Data Optimization enables “Big Data” Analytics

By Wayne Salpietro, Director of Marketing, Permabit Technology Corporation.

  • 11 years ago Posted in

It’s hard to avoid the buzzword “Big Data.” Within the last year or two, it’s been on the lips of nearly every technology vendor, analyst, journalist and enterprise CIO.

Data mining and analytics provides understanding and insight into business behaviors through the analysis of data stores. Usually the bigger the data sample, the more accurate the predictions will be. The most famously absurd example, revealed in the New York Times Bits Blog “Bizarre Insights from Big Data,” is that vegetarians are unlikely to miss their flights. So I am probably destined to miss a flight on occasion! (More relevant information might be whether your particular flight tends to land early, on time, or late, regardless of the meal.)

More importantly, businesses that employ Big Data analytics see data as a business asset that can predict and forecast behaviors. When applied to customer sales records, it analyzes who bought what, when, where, why, and for how much, and can predict repeat buying patterns as well as predict buyer types or groups that are more likely to buy or even suggest complementary product purchases. It can predict the ideal weekend for a studio to release its next blockbuster film or the right time to open stores on Black Friday.

Needless to say, Big Data means bigger dollars. How companies harness this phenomenon largely relies on their ability to house enough data to create a critical mass of information to deliver actionable insight and accurate predictions. But maintaining large data stores costs money, and IT budgets are still squeezed tightly.

Enter data optimization technology, including data deduplication and compression. Data optimization can be the game-changer that enables more affordable data stores that create a competitive advantage out of information.

Data optimization across the entire storage environment is critical for easing storage capacity consumption and reducing management and operations costs. It delivers IT efficiency and budget relief as well as improves performance, resource utilization and scalability. These benefits weren’t available or realistic in first-generation data deduplication technology intended for backup and archive. Today, due to advances in deduplication technology they are available and are increasingly becoming a required technology in any data storage offering.

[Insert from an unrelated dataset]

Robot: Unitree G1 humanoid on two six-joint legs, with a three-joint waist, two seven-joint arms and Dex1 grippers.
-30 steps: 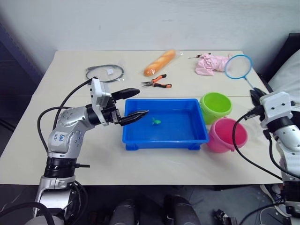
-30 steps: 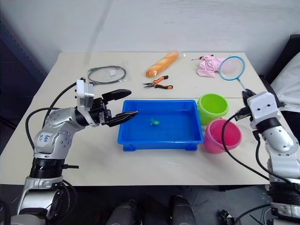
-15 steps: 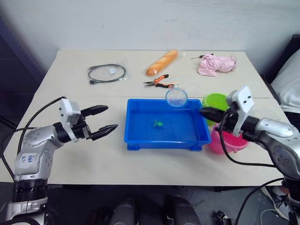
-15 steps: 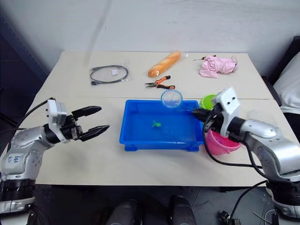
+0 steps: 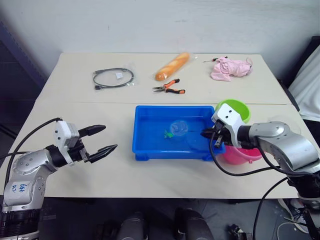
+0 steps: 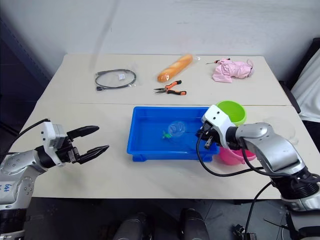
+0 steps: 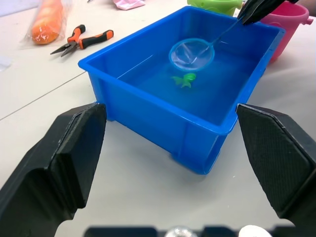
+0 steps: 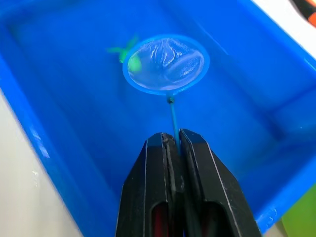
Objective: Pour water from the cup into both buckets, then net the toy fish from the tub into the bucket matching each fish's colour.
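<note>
The blue tub (image 5: 173, 132) sits on the table (image 5: 125, 165) and serves as the landmark here. A single green toy fish (image 5: 168, 133) lies near the tub's middle. The right gripper (image 5: 206, 134) reaches over the tub's right rim from the robot's right, its two black fingers (image 8: 160, 163) clenched on the thin handle of a small net (image 8: 166, 64). The head views show the net's hoop low inside the tub, just right of the fish; the right wrist view adds what they cannot resolve: the hoop's edge overlaps the fish's body, with the tail sticking out beyond the ring. Whether the fish is inside the mesh or under it cannot be told. The left wrist view shows the same hoop from the other side, just beyond the fish, with the handle slanting up to the right gripper's fingertips.

The green bucket (image 5: 233, 109) stands just off the tub's far right corner, and the pink bucket (image 5: 243, 152) just off its near right corner, partly hidden behind the right arm. The left gripper (image 5: 98, 139) hovers well to the left of the tub over bare table, fingers spread wide and grasping nothing.

Beyond the tub's far side lie orange-handled pliers (image 5: 169, 88), a bread loaf (image 5: 172, 66), a coiled black cable (image 5: 113, 78) and a pink cloth (image 5: 230, 68)
</note>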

Deduplication reduces the redundancy that is known to exist in typical corporate data stores (as much as 75 percent by some estimates, depending on the type of data). Data deduplication works across multiple files in a data store: if two files or parts of files (data chunks) are exactly the same, the duplicate is replaced with a simple pointer back to the first instance of the data chunk. Working at the sub-file level, breaks down data into as little as 4KB chunks which results in increased data and operational efficiency.

Current generation deduplication technology is fast, highly resource efficient and scalable enough to be used at the application level and/or operating system level for data stored on local servers across the IT storage stack and even into the cloud.

Compression works at the file level by squeezing out the redundancy in a particular file. It compacts redundant data strings and is particularly useful for reducing the storage capacity required by databases, backups, user files and log files. Compression has been used for many years and works well within a file to reduce redundancy. Recent advances in compression technology have yielded “smart compression” which does a quick analysis to determine if applying compression is beneficial. This approach enables smart compression to save CPU cycles, reduce storage consumption and increases compression throughput efficiency.

When smart compression is combined with next generation deduplication technology, it can reduce data storage requirements, optimize systems performance and reduce related storage costs to less than three percent (35X reduction) of previous consumption. These data optimization technologies deliver enormous business value by reducing storage consumption, optimizing systems performance and also reducing data footprint requirements (floor space, power and cooling). These all drop to the business bottom line by reducing operating and capital expenses.
As the industry shifts to broader data optimization use, data growth issues can be mitigated to a point where companies can keep pace affordably while mining and analyzing data for strategic purposes. With more efficient use of resources, information is once again an asset that can be used for greater profitability and competitive differentiation.